Give again the lines of the data from its first line through the line with "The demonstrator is". Change nothing.

***

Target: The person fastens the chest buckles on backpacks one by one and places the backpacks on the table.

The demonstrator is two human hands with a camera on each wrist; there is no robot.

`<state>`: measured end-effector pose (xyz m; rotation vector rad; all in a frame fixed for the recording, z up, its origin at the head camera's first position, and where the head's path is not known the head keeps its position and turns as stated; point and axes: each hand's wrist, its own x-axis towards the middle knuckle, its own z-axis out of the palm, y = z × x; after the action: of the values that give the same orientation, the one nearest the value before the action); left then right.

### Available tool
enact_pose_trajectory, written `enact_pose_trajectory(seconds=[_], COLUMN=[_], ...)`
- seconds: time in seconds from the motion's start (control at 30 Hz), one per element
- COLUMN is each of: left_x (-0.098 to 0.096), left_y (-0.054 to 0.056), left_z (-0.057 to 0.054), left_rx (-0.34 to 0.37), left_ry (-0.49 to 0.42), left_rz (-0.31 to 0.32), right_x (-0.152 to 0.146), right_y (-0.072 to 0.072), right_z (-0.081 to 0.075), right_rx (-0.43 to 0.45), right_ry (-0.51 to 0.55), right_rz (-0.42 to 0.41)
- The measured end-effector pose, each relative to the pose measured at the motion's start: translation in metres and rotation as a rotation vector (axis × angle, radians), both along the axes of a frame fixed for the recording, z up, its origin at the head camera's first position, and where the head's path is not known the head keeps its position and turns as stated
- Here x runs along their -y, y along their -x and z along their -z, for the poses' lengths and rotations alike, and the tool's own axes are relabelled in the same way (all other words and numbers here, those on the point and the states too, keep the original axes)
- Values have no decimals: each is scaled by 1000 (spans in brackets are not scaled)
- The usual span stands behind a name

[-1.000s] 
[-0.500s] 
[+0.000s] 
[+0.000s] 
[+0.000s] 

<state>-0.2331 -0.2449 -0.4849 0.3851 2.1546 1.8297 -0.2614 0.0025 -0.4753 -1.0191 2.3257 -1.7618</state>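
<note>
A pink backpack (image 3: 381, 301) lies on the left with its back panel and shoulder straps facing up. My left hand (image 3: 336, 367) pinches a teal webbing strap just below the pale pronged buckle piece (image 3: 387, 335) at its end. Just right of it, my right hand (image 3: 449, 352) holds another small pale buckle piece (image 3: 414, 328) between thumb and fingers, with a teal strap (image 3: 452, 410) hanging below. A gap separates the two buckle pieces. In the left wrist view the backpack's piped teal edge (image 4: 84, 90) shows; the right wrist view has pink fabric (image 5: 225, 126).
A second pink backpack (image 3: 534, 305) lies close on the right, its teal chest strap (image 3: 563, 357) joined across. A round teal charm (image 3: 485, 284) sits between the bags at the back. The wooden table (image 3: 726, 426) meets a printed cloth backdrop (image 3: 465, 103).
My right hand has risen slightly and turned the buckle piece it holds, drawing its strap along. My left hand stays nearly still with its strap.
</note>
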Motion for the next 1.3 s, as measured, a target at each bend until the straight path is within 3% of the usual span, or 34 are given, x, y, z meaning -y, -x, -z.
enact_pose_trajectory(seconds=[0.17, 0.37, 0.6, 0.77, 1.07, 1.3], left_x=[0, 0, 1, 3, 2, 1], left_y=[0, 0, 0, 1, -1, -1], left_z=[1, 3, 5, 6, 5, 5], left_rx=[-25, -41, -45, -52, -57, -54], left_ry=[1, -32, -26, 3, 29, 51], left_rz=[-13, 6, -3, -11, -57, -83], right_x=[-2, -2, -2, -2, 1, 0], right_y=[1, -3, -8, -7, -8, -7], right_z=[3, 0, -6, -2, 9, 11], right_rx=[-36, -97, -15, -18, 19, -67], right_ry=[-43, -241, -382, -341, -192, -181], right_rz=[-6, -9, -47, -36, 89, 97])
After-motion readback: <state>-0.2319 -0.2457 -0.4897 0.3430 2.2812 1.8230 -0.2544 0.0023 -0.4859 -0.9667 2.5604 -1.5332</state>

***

Written answer —
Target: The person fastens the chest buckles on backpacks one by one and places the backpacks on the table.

The demonstrator is two human hands with a camera on each wrist; there is no robot.

No further output is expected here.